Luca zuckte zusammen. „Tut mir leid, ich muss Eleonora zu Dumbledore bringen. Ich überlasse das ganz euch."
Darias Blick schnellte zu mir.
„Eleonora? Eleonora Auclaire, richtig?" Sie musterte mich und etwas beängstigendes lag in ihrem Blick. In ihrem Blick lag etwas kaltes, berechnendes. Bevor ich antworten konnte, zog Luca mich aus dem Zimmer.
Kalte, klare Augen. „Wie heißt Darya mit Nachnamen?", fragte ich leise, blickte Luca nicht an, sondern konzentrierte mich nur auf meine Schritte. Fünfzehn, sechzehn, siebzehn.
„Kieß. Wieso?"
Achtzehn, neunzehn, zwanzig.
„Nur so."
Absatz.
Kieß, nicht Rosier. Natürlich. Warum sollte eine Rosier auch in Gryffindor sein? Töricht.
An der Wand neben dem Wasserspeier vor Professor Dumbledores Büro lehnte eine weißblonde junge Frau, mit blassblauen Augen, die halb gelangweilt, halb besorgt in Richtung des Wasserspeiers starrte.

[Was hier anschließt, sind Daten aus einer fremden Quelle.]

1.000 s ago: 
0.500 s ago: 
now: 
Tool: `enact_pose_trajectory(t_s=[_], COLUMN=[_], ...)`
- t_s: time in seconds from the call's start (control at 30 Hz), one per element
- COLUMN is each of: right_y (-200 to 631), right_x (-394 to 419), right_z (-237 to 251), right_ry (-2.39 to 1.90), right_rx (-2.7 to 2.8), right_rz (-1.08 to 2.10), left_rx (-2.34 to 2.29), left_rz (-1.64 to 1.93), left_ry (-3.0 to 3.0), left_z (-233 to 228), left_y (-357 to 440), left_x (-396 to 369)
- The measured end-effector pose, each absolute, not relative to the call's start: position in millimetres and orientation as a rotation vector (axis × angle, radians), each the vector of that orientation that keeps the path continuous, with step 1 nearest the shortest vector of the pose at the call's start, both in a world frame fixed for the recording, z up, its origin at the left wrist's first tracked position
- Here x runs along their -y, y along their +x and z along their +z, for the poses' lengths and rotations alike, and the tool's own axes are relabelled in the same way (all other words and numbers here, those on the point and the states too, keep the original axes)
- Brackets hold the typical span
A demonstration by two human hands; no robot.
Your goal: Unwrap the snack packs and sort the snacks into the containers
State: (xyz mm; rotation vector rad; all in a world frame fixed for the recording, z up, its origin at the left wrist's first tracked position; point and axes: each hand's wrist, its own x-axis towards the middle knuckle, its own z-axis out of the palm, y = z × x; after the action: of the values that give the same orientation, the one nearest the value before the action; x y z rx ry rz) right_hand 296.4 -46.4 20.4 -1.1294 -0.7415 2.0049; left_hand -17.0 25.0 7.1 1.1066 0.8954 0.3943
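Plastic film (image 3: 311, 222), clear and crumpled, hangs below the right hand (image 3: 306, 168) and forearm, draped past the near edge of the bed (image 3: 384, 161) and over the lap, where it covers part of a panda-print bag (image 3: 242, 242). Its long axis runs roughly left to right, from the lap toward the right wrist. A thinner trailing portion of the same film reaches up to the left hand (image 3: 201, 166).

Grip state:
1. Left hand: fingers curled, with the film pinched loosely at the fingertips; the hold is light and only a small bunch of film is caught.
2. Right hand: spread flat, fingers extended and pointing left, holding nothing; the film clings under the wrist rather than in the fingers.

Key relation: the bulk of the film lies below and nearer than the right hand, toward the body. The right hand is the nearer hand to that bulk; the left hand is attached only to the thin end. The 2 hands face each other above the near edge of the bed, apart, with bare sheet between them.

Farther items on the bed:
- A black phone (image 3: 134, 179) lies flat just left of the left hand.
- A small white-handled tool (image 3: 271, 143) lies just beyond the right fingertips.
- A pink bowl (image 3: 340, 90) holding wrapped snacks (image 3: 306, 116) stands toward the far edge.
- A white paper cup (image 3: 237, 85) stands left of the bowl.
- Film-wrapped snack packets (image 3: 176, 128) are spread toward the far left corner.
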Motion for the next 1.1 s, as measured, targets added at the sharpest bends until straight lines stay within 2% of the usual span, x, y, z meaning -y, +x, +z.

„Das ist Selene Cravenstein", wisperte Luca leise und trat vor den Wasserspeier.
Genau in diesem Moment ging der Wasserspeier auf und ein zweites Mädchen, mit identischen Gesichtszügen und braunen Haaren trat hervor, gefolgt von einem Jungen mit schwarzen Haaren und grünen Augen. Er nickte Selene kurz zu und verschwand dann wortlos in die andere Richtung. Selene verschwendete keinen zweiten Blick an ihn.
„Rhea", meinte sie, ihre Stimme irgendwo zwischen Furcht und Erwartung.
„Du bist fein raus, keine Angst. Ich hab mich drum gekümmert", hörte ich noch, dann folgte ich Luca am Wasserspeier vorbei auf die Wendeltreppe.
„Miss Jackson, schön Sie zu sehen. Wie ist es Ihnen über die Ferien ergangen?"
Professor Dumbledore erwartete uns an seiner Bürotür. Sein weißes Haar schimmerte silbern im Schein der Kerze neben der Tür.
„Gut, danke Professor. Mein Vater und ich waren in Zadar. Ich habe einige Zeichnungen für Jill's Vater erstellt."
„Ah, sehr schön, Miss Jackson. Es freut mich, dass Sie Ihre Interessen in den Sommerferien verfolgen konnten."
Luca lächelte leicht, warf mir einen vorsichtigen Seitenblick zu und wandte sich dann der Treppe zu.
„Ich lasse Sie dann Mal mit Eleonora alleine."
Dann lief sie die Treppe hinab und ließ mich alleine.